The Fine Fruit Festival in the tiny town of El Hoyo, Argentina, lets visitors into small-town life in Patagonia
EL FESTIVAL de la Fruta Fina is a three-day event in itsy-bitsy El Hoyo (pop. 6,000), Argentina. It’s one of several regional events over the summer (including the Festival de Asado in nearby Cholila, and the Festival de Lupulo in El Bolsón) that celebrate the region’s culinary traditions and local culture. These festivals are a great way to meet local artisans and farmers who are typically working up in their farms or “chacras” and not in town.
View from the window
"El Festival de la Fruta Fina" is a 3-day event that takes place in the small Argentine Patagonian town of El Hoyo.
Windshield in El Hoyo
The vehicle market in Argentina is small and exports are heavily taxed, meaning prices remain high even on used vehicles. Visitors will find vehicles here held together by wire, cars and trucks that that would have long since been scrapped in other parts of the world.
Horse in El Hoyo
Unlike Barriloche (2.5 hours north) which has a major ski area and tourism year round, small towns like El Hoyo have a single tourist season, which starts in late December and is over by mid February.

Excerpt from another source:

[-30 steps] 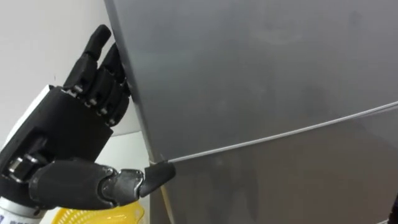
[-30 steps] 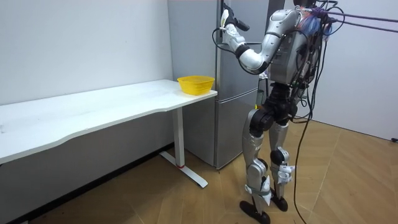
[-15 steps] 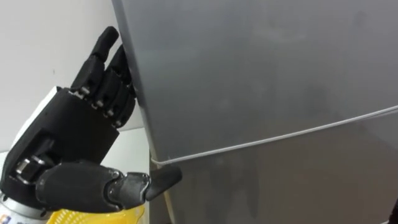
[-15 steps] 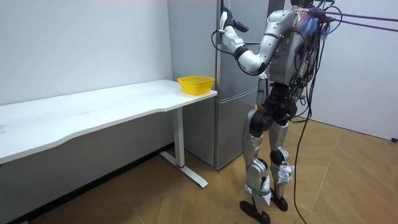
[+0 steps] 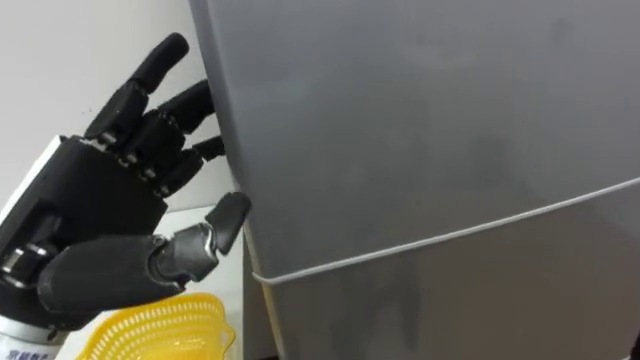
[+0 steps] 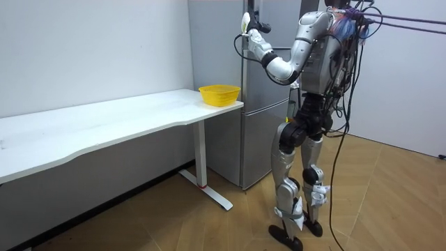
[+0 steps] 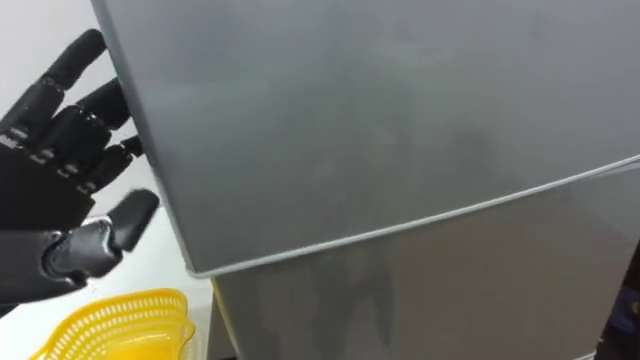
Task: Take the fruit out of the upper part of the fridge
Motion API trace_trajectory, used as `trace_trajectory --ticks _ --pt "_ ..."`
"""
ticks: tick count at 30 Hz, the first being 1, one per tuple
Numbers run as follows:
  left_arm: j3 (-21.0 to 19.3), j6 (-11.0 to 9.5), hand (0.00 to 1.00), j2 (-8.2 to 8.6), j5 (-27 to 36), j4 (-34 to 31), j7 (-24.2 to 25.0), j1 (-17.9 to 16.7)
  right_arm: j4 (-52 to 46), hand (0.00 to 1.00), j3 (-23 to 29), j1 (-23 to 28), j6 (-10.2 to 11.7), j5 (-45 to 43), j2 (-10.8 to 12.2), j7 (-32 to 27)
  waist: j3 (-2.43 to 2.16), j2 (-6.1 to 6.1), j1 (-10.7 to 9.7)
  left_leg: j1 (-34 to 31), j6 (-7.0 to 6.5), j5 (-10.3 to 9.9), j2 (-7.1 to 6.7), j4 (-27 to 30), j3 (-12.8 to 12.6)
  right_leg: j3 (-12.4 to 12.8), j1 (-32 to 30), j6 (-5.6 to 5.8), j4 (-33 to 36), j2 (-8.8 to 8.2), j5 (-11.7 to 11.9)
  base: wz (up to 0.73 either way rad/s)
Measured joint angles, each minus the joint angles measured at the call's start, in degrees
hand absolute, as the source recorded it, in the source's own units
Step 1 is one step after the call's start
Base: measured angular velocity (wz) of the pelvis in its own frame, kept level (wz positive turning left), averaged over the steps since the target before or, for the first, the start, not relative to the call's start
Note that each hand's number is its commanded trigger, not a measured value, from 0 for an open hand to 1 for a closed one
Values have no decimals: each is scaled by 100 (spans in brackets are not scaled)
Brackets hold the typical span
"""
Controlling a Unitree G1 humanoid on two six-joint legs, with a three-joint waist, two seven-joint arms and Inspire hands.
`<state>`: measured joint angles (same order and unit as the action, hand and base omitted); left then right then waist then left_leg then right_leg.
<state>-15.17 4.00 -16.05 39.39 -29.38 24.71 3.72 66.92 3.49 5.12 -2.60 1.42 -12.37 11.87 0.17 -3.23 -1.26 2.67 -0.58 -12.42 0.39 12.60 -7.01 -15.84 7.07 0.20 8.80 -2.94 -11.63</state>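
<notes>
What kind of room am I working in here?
Probably a bare test room or office, not a home kitchen: a grey fridge stands beside a long white table with a yellow basket, plain walls, wood floor.

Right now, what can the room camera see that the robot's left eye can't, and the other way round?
The room view takes in the whole robot standing in front of the fridge, plus the long white table and the wooden floor. The left eye view gets close enough to show the thin seam under the upper door, and the left hand with straight, spread fingers at that door's edge. Both views share the fridge, the left hand and the yellow basket.
</notes>
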Motion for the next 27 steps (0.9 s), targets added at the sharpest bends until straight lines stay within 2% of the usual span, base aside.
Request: trace_trajectory --ticks 2,4,7,8,9,10,11,19,27 --pt "85 1 100 -1 44 -2 151 -4 5 0 1 4 -1 0 -2 -2 5 -1 16 -7 0 0 0 3 -1 -1 0 0 7 1 0 2" --pt "85 67 91 -2 31 8 66 -3 4 0 0 -3 0 0 -3 1 13 0 5 -9 -13 7 0 4 -2 -2 -6 0 11 -1 1 2" --pt "209 84 83 -3 11 -8 86 -2 3 0 2 0 0 3 -18 0 16 -10 -3 -11 -17 10 -4 4 -2 3 -11 2 11 -4 0 0" --pt "243 66 78 -2 11 -18 105 12 4 0 0 -1 0 2 -20 1 15 -12 -7 -7 -17 10 -4 5 -1 2 -16 1 6 -4 0 0" --pt "251 66 65 -2 10 -18 107 27 5 0 0 -1 0 2 -22 1 14 -13 -7 -6 -17 10 -4 5 -2 1 -18 1 4 -4 0 0" --pt "300 67 60 -2 9 -18 108 45 16 0 0 -7 1 1 -27 2 9 -21 -7 -1 -17 10 -4 5 -1 1 -17 2 1 -4 0 0" --pt "350 89 0 -3 -7 -11 149 50 25 0 0 -14 2 1 -32 1 5 -29 -10 4 -18 11 -4 5 -2 1 -17 2 1 -4 0 0" --pt "478 97 0 -1 0 -2 575 48 43 0 -4 -11 2 1 -33 -2 4 -5 -2 6 -22 13 -10 10 -3 -3 -15 5 5 -13 2 0" --pt "595 94 0 21 -1 1 598 48 42 0 -65 -12 10 3 -33 -53 3 7 -9 12 -44 28 -8 11 -23 -10 -5 6 11 -17 3 0"
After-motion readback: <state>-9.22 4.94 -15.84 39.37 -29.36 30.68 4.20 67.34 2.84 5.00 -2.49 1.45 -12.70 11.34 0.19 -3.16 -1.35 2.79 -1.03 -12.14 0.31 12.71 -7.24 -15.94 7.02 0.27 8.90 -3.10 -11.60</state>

Underneath the natural bridge
El Hoyo is situated in an enormous valley between the Andean Cordillera to the west and the comb ridges of the pre-cordillera to the east. Huge waterfalls and condor gliding over ridgelines can be found within a 30 minutes' walk from town.
At the waterfall
Mate, a bitter herbal drink, is consumed widely in the area, with some parents introducing it to their kids with milk. It's drunk from a small gourd or cup, through a sieved straw.
Woods near El Hoyo
Forest fires in January did serious damage to the forest around El Hoyo, and also caused the festival to be postponed until March.
Plants for sale
El Hoyo and nearby towns El Bolsón and Lago Puelo all lie in a unique terrain, a broad valley with Valdivian rainforest on the windward / Pacific side, and dry cypress forest on the other. These are cypress plants for sale.

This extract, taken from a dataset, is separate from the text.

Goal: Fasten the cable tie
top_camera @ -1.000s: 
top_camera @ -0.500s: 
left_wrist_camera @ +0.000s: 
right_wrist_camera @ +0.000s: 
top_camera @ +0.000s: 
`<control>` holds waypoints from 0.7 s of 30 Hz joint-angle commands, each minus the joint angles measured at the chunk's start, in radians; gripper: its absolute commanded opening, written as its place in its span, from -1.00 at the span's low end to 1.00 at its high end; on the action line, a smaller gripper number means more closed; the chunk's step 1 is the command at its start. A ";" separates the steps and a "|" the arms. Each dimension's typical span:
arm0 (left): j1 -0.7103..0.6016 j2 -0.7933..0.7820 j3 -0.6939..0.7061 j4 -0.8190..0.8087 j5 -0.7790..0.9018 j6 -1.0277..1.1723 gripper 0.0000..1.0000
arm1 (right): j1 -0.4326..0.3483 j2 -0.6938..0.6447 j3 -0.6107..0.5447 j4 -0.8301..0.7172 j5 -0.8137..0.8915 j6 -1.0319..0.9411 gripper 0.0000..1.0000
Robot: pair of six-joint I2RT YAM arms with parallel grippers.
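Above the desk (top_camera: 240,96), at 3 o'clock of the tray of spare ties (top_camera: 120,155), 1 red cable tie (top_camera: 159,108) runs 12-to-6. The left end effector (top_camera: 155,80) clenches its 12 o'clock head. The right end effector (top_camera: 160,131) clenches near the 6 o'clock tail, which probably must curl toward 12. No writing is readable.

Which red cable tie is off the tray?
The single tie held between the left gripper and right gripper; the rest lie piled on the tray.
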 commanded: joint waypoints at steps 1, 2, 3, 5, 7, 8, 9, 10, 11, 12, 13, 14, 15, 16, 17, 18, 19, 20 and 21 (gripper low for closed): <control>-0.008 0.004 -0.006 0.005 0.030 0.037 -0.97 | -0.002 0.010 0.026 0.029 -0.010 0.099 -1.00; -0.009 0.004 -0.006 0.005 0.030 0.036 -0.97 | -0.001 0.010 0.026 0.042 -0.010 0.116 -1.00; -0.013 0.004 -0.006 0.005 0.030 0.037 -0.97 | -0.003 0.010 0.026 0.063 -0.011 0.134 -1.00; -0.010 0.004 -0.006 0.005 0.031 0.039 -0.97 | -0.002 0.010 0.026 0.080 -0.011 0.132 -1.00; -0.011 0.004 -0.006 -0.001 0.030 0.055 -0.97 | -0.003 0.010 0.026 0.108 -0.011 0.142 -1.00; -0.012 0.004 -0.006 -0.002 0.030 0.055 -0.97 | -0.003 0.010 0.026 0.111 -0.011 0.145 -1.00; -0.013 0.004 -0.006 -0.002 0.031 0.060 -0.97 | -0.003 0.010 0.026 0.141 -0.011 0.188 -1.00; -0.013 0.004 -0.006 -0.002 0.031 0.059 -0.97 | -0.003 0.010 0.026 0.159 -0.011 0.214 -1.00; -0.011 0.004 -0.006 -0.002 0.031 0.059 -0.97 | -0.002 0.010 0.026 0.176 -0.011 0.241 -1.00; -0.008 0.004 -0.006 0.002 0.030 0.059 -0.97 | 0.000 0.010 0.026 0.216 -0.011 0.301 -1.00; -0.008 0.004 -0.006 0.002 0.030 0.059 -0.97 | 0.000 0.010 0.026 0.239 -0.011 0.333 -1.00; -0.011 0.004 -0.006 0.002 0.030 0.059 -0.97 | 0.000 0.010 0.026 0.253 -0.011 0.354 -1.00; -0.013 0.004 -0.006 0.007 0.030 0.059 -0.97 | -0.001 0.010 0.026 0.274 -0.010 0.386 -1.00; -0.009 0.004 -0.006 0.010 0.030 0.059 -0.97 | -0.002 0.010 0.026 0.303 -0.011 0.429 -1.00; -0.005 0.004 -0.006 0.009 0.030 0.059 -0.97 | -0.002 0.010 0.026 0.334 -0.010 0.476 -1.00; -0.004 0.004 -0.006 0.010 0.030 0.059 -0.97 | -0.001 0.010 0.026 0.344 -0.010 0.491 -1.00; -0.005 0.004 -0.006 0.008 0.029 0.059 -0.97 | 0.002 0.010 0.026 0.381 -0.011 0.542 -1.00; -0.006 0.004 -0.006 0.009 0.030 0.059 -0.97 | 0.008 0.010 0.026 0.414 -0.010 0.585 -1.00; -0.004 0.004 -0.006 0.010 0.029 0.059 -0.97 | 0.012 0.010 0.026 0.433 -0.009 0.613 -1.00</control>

Small-scale food production
A large number of people in this area live on chacras, small, family-run farms that produce everything from hops, beer, berries, greens, and walnuts, to cheese and yogurt. Weekly markets or "ferias" take place throughout the region, allowing small producers to ply their wares.
Kids are everywhere in El Hoyo, rarely left at home. The expectation is that if there's an event, kids are more than welcome.
Cycling with the family
It's not uncommon in towns like El Hoyo for children to ride their bikes around town, unsupervised, from the age of five or six. Here a girl is accompanied by her family on her bike as part of the festival's events.
Singer on stage
Nacho Silva, a gender-bending pop singer who's been compared to Marilyn Manson, was a big hit at the festival.
Argentina has many regional traditional folk dances, including the chacarera, which is originally from the Misiones region, in the northeast of Argentina, where a part of the country juts into Brazil.
Spectators at night
Living in a climate that's wet, windy, and rainy much of the year means dropping temperatures in summer when the sun goes down (around 8:30 PM) don't faze anyone.
Sipping fruit drink
The "fine fruits" of the festival are blueberries, cherries, blackberries, raspberries, and strawberries. They're sold whole in cups or blended with rum, for a refreshing treat that can yield a toxic hangover.
For teens, the main activity in a town like El Hoyo is hanging out. Life is lived outdoors, and people just pedal or walk along until they run into someone else. People spend a lot of time standing around, but that's life in small-town Argentina.